Being based on the simple premise that computer technology can be used to enhance the human intellect, Levy's Collective Intelligence Game is one of the major contemporary works that brilliantly cultivate the ideas of conceptual precursor Vannevar Bush, Douglas Engelbart and Ted Nelson.


Introduction

Centered on the study and management of the technically augmented collective human intelligence, a new field of research and teaching begins to emerge on an international scale. I speak about a new "field" - and not a discipline - because the unity of the knowledge here pointed out is mainly due to its object - the intellectual cooperation between humans - and does not exclude any information or result originating from the constituted life sciences or social sciences, nor from the practical knowledge making up the managerial, architectural or artistic crafts. The study of the collective intelligence (or, more briefly: CI) constitutes an interdiscipline that aspires to animate a dialogue between human and social sciences as much as with the technical and artistic traditions. Its goal is the understanding and improvement of collective learning and creation process. The emergence of this new field of "research in action" intervenes in the context of a remarkable extension of interactive, collective and decentralized communication practices using and growing a network of increasingly dense and powerful computers. This new communication mode spreads at the same time as international economic relations intensify (globalization), as the economic and organizational structures are shifting (economy of knowledge, virtualization of organizations) and as the new modes of production and communication of cultural signs mutates quickly (digitalization, deterritorialisation, virtual communities). Moreover, it is now widely recognized that free knowledge exchange and intellectual creativity express and foster the health and vitality of cultures, no matter on what scale these cultures are considered: cities or virtual communities, companies and NGOs, regional areas or nations, institutions and international networks of all sorts.
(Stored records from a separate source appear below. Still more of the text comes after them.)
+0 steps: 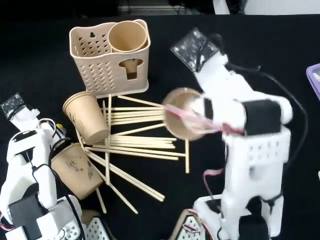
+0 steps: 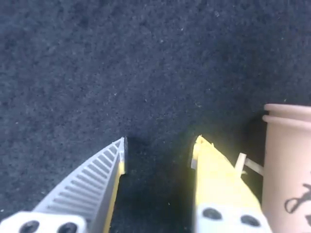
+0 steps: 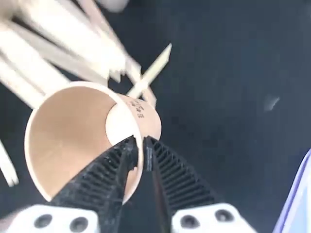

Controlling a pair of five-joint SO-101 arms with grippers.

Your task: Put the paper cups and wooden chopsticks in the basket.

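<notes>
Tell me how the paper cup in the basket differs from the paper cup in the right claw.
The tan paper cup in the slotted beige plastic basket sits in its corner; the tan paper cup in the right claw is outside, by the wooden chopsticks' ends. The basket cup is untouched; the claw's cup is pinched at its rim. Both look empty and alike.

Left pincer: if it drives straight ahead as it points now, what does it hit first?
The left pincer would likely meet bare black table first, depth unclear; the paper cup sits beside its line.
</notes>
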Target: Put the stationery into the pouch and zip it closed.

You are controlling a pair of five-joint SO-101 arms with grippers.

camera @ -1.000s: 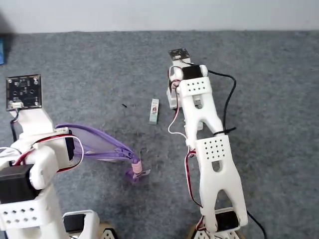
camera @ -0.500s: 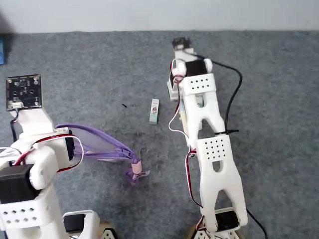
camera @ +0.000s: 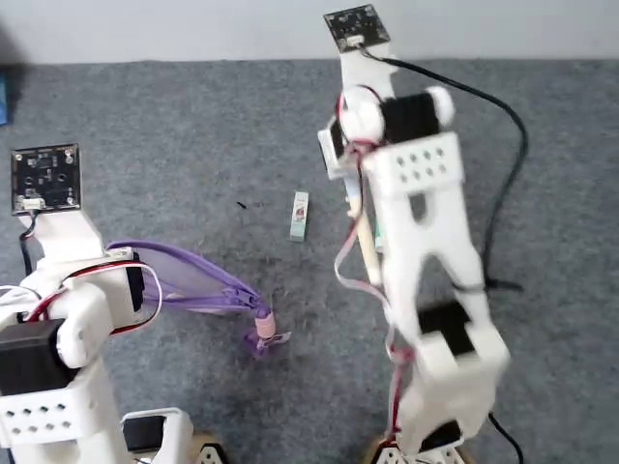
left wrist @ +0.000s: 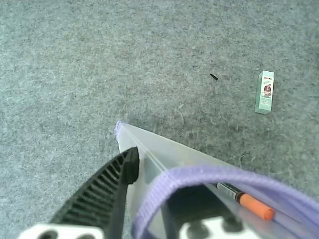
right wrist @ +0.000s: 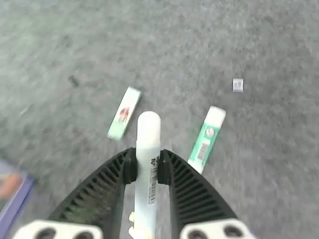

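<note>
Lengthwise, white pen (right wrist: 147,174) along right end effector (right wrist: 148,155)

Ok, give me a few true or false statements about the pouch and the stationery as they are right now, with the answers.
1. The right gripper is shut on a white marker. True.
2. No gripper touches the pouch. False: the left gripper is shut on its edge.
3. An orange-tipped pen is inside the pouch. True.
4. All the stationery is in the pouch. False: a green box and a green-and-white packet lie on the carpet, and the marker is in the right gripper.
</note>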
The theoretical purpose of the new "science" (it would be necessary to say "art-science" or "culture-science") of collective intelligence is to understand - in the most precise and operational way - the functioning of the human groups engaged in a collaborative activity by means of interconnected computers, or mobile terminals of any kind. Beyond the differences on models and terminology, which distinguish the various thinkers of collective intelligence, the cognitive approach seems to best serve as the theoretical unifying element of the new field. According to this conceptual framework, the human communities exert the principal faculties of a cognitive system: perception, memory, reasoning, learning, etc.

As for the practical and aesthetic stakes of the CI field, they are linked to teaching and training projects, or to endeavors aiming at the stimulation and improvement of intellectual cooperation. These activities, inspired by the CI principles, may be developed in research networks, groups practicing collaborative learning, companies, on line markets, public administrations, NGO or activist associations, development programs or public health programs, and in virtual communities of all kinds.

The CI perspective implies not only a better comprehension of the processes at work (scientific dimension) or the design of more efficient software tools (technical dimension), it requires above all the cooperative disclosure of esthetical, ethical, political and anthropological opportunities: a deliberate and patient cultural creation. By exploring the new scientific, practical and cultural field of CI, a growing global community in engaged at the cutting edge of innovation in the knowledge society, while promoting worldwide the best values and practices of human development. The goal of this text is to propose a contribution to the foundation of the new field by presenting a particular model of collective intelligence, which takes the form of a complex "game" with data-processing support.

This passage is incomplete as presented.